What the exercise asks: What is needed is an exact repetition of the lines below, from the first one through the one holding "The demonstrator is", with no pictures and nothing else.
◆ ◆ ◆ ◆ ◆
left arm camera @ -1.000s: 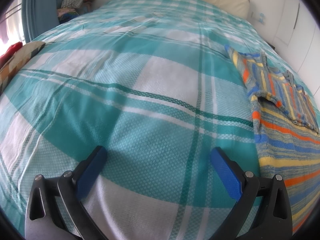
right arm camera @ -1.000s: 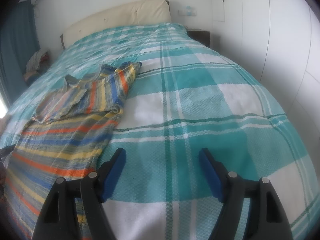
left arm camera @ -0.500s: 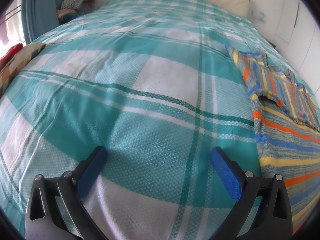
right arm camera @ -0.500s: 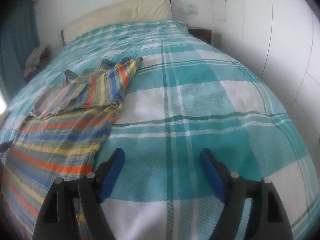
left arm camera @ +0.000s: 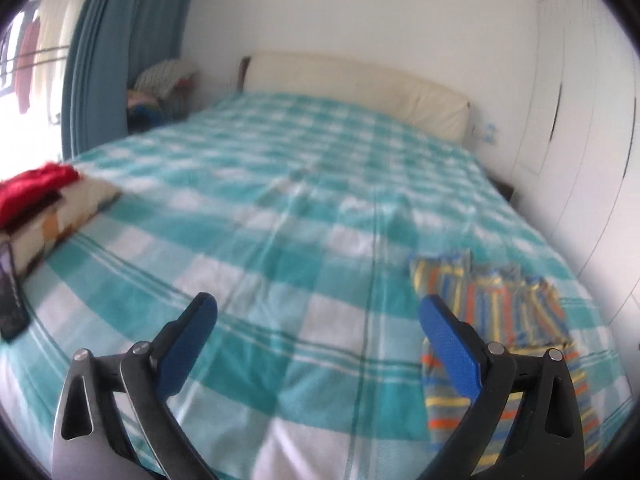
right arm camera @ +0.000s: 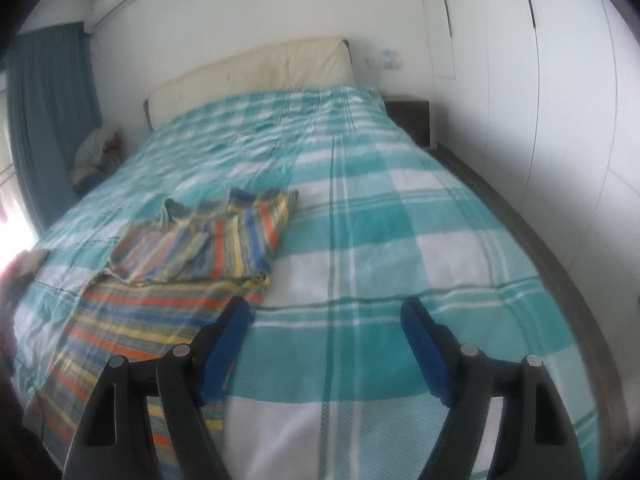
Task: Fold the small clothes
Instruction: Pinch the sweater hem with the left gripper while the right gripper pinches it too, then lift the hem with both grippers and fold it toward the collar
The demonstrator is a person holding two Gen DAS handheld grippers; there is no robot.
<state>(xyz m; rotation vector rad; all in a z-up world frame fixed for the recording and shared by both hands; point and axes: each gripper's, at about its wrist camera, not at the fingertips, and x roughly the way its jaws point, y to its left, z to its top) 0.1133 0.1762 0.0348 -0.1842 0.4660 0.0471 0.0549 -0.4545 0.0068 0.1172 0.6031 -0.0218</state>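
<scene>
A: Starting at the left of the bed (left arm camera: 280, 264), what lies there?

B: In the left wrist view, a red garment (left arm camera: 36, 188) sits on a patterned cushion (left arm camera: 60, 220) at the bed's left edge, with a teal curtain (left arm camera: 120, 48) behind. None of it touches the left hand-held gripper (left arm camera: 318, 316).

A: And that hand-held gripper itself?

B: Its blue pads are spread wide with only the teal checked bedspread showing between them. It pinches nothing.

A: Where is the clothing to fold?

B: The striped shirt (left arm camera: 504, 308) lies flat on the bedspread, to the right of the left hand-held gripper. Its edge shows just behind the right-hand pad, outside the gap. The top part is folded over the lower part.

A: From the other side?

B: In the right wrist view the striped shirt (right arm camera: 180, 272) sits left of the right hand-held gripper (right arm camera: 326, 312), its lower edge running behind the left pad. That hand-held gripper is spread too, holding nothing, over bare bedspread. White wardrobe doors (right arm camera: 560, 120) stand at the far right.
</scene>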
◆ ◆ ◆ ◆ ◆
Solved problem:
left arm camera @ -1.000s: 
right arm camera @ -1.000s: 
left arm camera @ -0.500s: 
right arm camera @ -0.500s: 
left arm camera @ +0.000s: 
right arm camera @ +0.000s: 
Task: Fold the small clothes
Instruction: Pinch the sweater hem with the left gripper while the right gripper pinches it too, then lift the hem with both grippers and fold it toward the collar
The demonstrator is a person holding two Gen DAS handheld grippers; there is no robot.

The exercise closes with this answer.